Assuming that in each step the tangent value is selected as the k_i factor above equation can be put down as follows:

$$\left[\begin{array}{c}{x}_i\\ y_i\end{array}\right]=k_i\left[\begin{array}{cc}1& {\gamma }_i\left(-2^{-i}\right)\\ {\gamma }_i{2}^{-i}& 1\end{array}\right]\left[\begin{array}{c}{x}_{i+1}\\ y_{i+1}\end{array}\right] : k_i=\frac{1}{\sqrt{1+2^{-2i}}}$$

(10)

The CORDIC method utilizes the addition and division by an integer power of two. In digital systems utilizing binary numbers division by a power of two is implemented as a shift-right operation. The final result requires scaling by the factor depending on step number:

$$k\left(n\right)={{\displaystyle \prod }}_{i=0}^{n-1}{k}_i={{\displaystyle \prod }}_{i=0}^{n-1}\frac{1}{\sqrt{1+2^{-2i}}}$$

(11)

The rotation process of the point for a given angle is calculated using conditionally selected addition or subtraction and shift operation as shown in (8)–(11). In a considered implementation, the final scaling can be omitted while values are used in the control loop with negative feedback. The adjustment multiplication can be assumed as a gain factor of the current sensor path or inverter voltage selection.

The computation procedure is well mapped into systolic array implementation that block diagram is shown in Figure 9. Computations can be implemented as an iterative structure that implies reduced requirements of hardware resources. The hardware resource reduction can be roughly estimated around the n (number of stages) to systolic implementation but some specific problems should be analyzed. The iterative implementation requires programmable shifters for x_i and y_i. A barrel shifter utilizing analogue switches [22] is implemented in ASICs. In FPGA devices the multiplexer-based structure consumes a large number of programmable resources. There is also an alternative of using a combinational multiplier block for shifting. The low resource count implementation is a shift register with the parallel load. This concept results in a significant extension of computation time. Additional clock cycles required for shift operations are a sum of the arithmetic sequence from 1 to n with a step of 1.

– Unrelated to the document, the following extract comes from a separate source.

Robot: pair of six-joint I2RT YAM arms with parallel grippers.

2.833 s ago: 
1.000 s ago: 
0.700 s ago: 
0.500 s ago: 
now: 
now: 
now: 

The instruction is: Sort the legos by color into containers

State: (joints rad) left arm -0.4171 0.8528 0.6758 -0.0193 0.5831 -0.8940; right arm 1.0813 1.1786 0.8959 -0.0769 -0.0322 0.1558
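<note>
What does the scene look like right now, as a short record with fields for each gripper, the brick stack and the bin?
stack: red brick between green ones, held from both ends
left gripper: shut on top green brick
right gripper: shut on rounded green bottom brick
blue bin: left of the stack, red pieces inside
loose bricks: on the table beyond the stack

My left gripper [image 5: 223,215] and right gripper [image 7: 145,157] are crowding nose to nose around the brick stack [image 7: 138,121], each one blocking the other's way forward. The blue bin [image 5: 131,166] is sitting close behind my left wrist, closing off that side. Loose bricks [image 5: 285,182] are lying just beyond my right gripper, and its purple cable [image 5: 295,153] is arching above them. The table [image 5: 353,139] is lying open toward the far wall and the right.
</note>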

The systolic structure can be implemented as a pure combinational path (eliminating intermediate registers in Figure 9) or pipelined structure. The combinational implementation requires including wait cycles between arguments passing and obtaining the result while pipelined implementation offers the ability to achieve high clock frequency and average computation performance of one result per clock cycle.

It is essential to determine the number of steps required for computing the results with satisfactory precision. In the considered case the position sensor delivers an angle with a precision of 12 bits [15]. The number of iterations depends on the precision of the angle determination and can be calculated from following inequality:

$$n:\frac{\pi }{2^{k-1}}\ge atan\left(2^{-n}\right)$$

(12)

where: k is the number of bits of angle sensor and n is the number of iterations for the CORDIC method to compute results with the required precision. Solving the precision inequality for the 12-bit shaft angle sensor number of iteration should be no less than 12. This constitutes the unit’s requirements for 12 systolic layers and a computation time of 13 clock cycles (including the input capture cycle) for pipelined architecture.

The CORDIC unit (as shown in Figure 9) allows the implementation of vector rotation only. Additional computations must be implemented separately. Since Xilinx Virtex II-PRO (high-end FPGA family) and Spartan 3 (budget FPGA family) multipliers are available in FPGA structures as dedicated hardware blocks. This allows for saving a lot of logic resources and achieving significantly better performance when multiplication is performed. For this reason, the implementation of vector rotation directly (either in the case of (4) or (5)) could be easily embedded into the preprocessing of winding currents and postprocessing of inverter voltages (PWM duty factors).

The essential problem is the fast computation of the sine and cosine of the shaft position angle. This method should compute results quickly and with the required precision of 12-bit angle encoding. The only way to get the result as quickly as possible is to use the lookup table approach. The implementation requires remembering three functions that are {sin(φ), cos(φ), and –sin(φ)}. There arises a question of implementation nature. Do we have to implement all three functions separately?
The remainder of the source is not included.